Tuesday’s FutureTech 2002 conference at uptown Charlotte’s Adams Mark Hotel captured about 200 attendees looking for something to break the regional technical freeze.

FutureTech presenters and exhibitors were able to showcase real-world examples and solutions to current problems facing local small to large companies. And that’s what techies came to see first hand at the show which was organized by the Metrolina Entrepreneurial Council.

Making this year’s show different, says MEC Executive Director Lori Antoniak, was that conference goers had a chance to interact and understand the particular business issues that decision makers deal with and match them with another individual who has solved that same issue.

“Overall, we’re pleased with the caliber of conversations and discussions that will lead to some real business interests right here in Charlotte” adds Phil Morris, MEC conference co-chair and founding partner of Mariner, a consulting firm specializing in software applications.

One segment Morris would like to attract would be the larger corporate professionals.

“We’ve had a hard time getting larger companies to come to the table, and there was tremendous how-to applications for this segment,” Morris adds. “We will look at doing additional things next year to appeal to them.”

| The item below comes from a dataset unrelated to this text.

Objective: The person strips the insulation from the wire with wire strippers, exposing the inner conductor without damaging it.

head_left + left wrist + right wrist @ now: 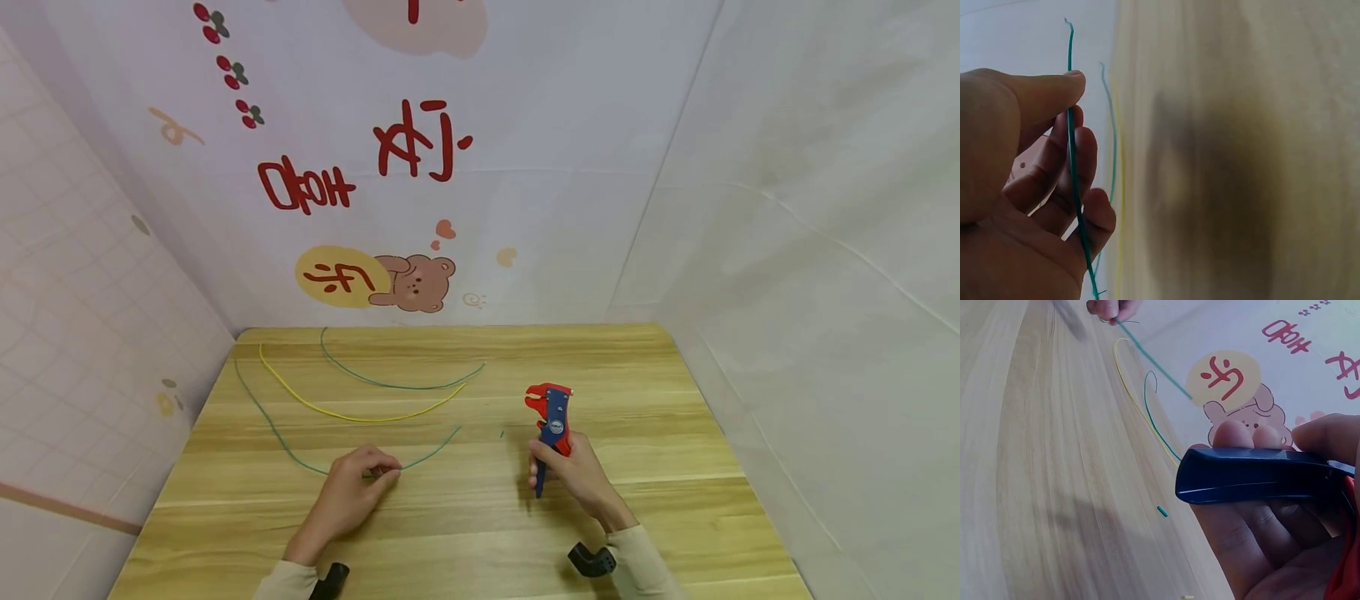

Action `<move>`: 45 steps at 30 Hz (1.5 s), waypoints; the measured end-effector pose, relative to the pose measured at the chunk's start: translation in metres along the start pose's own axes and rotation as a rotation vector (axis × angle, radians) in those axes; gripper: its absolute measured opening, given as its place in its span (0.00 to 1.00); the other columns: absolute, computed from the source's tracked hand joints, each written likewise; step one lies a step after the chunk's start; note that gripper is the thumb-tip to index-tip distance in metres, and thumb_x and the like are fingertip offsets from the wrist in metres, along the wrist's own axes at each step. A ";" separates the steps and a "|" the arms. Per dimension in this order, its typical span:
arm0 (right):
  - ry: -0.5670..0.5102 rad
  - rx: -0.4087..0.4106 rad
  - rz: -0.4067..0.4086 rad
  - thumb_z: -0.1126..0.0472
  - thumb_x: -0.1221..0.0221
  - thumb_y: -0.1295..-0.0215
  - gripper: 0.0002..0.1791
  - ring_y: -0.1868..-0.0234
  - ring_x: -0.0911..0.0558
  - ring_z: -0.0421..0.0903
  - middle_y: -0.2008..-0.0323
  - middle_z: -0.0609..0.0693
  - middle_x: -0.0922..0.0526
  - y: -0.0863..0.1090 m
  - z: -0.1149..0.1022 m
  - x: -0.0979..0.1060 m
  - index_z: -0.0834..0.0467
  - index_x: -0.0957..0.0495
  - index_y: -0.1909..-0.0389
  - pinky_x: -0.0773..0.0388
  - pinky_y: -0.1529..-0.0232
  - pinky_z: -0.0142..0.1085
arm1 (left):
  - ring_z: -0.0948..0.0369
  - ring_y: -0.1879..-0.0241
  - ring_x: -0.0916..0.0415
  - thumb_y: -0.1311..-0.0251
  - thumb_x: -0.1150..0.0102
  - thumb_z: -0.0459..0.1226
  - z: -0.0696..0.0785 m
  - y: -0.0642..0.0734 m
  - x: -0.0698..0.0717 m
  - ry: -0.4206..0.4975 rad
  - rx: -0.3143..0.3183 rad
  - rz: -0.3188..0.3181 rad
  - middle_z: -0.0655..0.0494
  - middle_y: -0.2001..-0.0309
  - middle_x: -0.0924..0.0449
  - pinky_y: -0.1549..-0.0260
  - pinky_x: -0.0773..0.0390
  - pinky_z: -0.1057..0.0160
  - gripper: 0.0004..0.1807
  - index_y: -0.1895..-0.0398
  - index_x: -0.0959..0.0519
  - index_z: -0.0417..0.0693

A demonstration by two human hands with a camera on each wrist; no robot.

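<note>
My left hand point(351, 490) pinches a thin green wire point(1074, 162) between thumb and fingers. One end of this wire sticks out to the right past the fingertips, and the rest curves away to the far left. On the right, my right hand point(583, 477) grips the handles of a red and blue wire stripper point(557, 410), its red jaws pointing away from me. A blue handle point(1241, 475) lies across the fingers in the right wrist view. A gap separates the wire's free end from the tool.
Farther back on the wooden table point(465, 533) lie a curved yellow wire point(360, 418) and a second green wire point(405, 387). A short green scrap point(1162, 511) and a pale yellow bit point(1188, 597) lie loose. Printed fabric walls stand at the back and sides.
</note>
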State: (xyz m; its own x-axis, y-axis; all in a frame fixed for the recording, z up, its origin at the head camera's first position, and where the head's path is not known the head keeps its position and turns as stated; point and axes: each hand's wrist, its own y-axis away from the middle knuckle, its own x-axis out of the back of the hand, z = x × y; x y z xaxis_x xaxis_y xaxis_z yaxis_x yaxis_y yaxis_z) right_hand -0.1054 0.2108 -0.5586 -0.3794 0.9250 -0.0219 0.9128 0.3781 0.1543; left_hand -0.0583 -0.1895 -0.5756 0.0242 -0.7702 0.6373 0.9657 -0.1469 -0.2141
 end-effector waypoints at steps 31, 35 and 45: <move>-0.003 -0.002 0.074 0.56 0.37 0.13 0.29 0.63 0.06 0.50 0.60 0.62 0.11 0.002 0.005 0.006 0.81 0.31 0.39 0.05 0.53 0.47 | 0.61 0.60 0.14 0.38 0.17 0.31 -0.015 -0.015 -0.026 -0.106 0.003 0.057 0.67 0.63 0.10 0.51 0.19 0.54 0.09 0.64 0.06 0.57; 0.020 -0.008 0.104 0.56 0.35 0.15 0.27 0.63 0.05 0.56 0.57 0.73 0.13 0.002 0.006 0.010 0.79 0.28 0.40 0.05 0.55 0.48 | 0.60 0.59 0.13 0.37 0.17 0.32 -0.016 -0.017 -0.028 -0.111 0.034 0.035 0.66 0.63 0.10 0.50 0.22 0.53 0.09 0.64 0.06 0.58; 0.090 -0.050 0.215 0.58 0.33 0.17 0.20 0.63 0.05 0.61 0.58 0.72 0.11 -0.001 0.009 0.022 0.69 0.24 0.39 0.05 0.57 0.47 | 0.61 0.62 0.14 0.38 0.17 0.31 -0.013 -0.024 -0.029 -0.122 0.037 0.039 0.65 0.65 0.10 0.54 0.22 0.59 0.09 0.66 0.07 0.56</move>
State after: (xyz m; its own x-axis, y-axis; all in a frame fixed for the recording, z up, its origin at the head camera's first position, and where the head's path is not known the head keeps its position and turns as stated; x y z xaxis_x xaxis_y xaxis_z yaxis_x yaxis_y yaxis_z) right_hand -0.1129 0.2313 -0.5679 -0.1913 0.9759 0.1048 0.9664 0.1685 0.1943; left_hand -0.0854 -0.1718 -0.5985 0.0912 -0.6932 0.7149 0.9721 -0.0937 -0.2149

Also at the show, Qualitech Solutions, Inc. unveiled a new product called “Executive Dashboard”. It’s basically an easy-to-use executive information management tool that facilitates shorter and better decision-making processes that translate into significant cost-savings. The program monitors key performance metrics while providing vital indicators on a single Web age with powerful drill down capabilities.

A day full of information

Representatives from both Giga Information Group and Gartner presented throughout the day. Chip Gliedman, Giga’s IT management and economic analyst, engaged the early morning crowd on the role of business value, volatility and flexibility in the IT decision-making process. Gliedman developed Giga’s Total Economic Impact (TEI) framework, which helps clients make decisions about the overall financial value of IT strategies.

The keynote presentation was led by Gartner analyst Paul Schmitz, Ph.D. Schmitz explained that there would continue to be increased pressures on enterprise-wide operating costs and budgets.

“2002 information system management priorities will focus on delivering and demonstrating short-term business value,” explained Schmitz. “CIO’s are responding to tough economic conditions with near-term focus, but they will have to position for the longer term and you must be ready.”

Morning panel discussions included Beth Hardin from University of North Carolina — Charlotte, who discussed the Institute for Technology Innovation’s efforts to accelerate the growth of intellectual capital with technology. This was followed with two breakout sessions ranging from market exchanges and infrastructure to streamlining logistics in supply chain management. The afternoon line up included breakout sessions on eLearning and information access with representatives from TrainOne and Corning Cable Systems.

Attendance was down roughly 25 percent versus MEC’s first conference last year where 275 attended. But while attendance didn’t match last year, exhibitors came to the table in much higher numbers. Exhibits in the technology pavilion numbered 26 in addition to 17 service-oriented companies. There were 14 booths sold last year, according to event organizers.

Sponsors for the event included Sun Microsystems, Corning Cable Systems, Pioneer DataComm and elogex.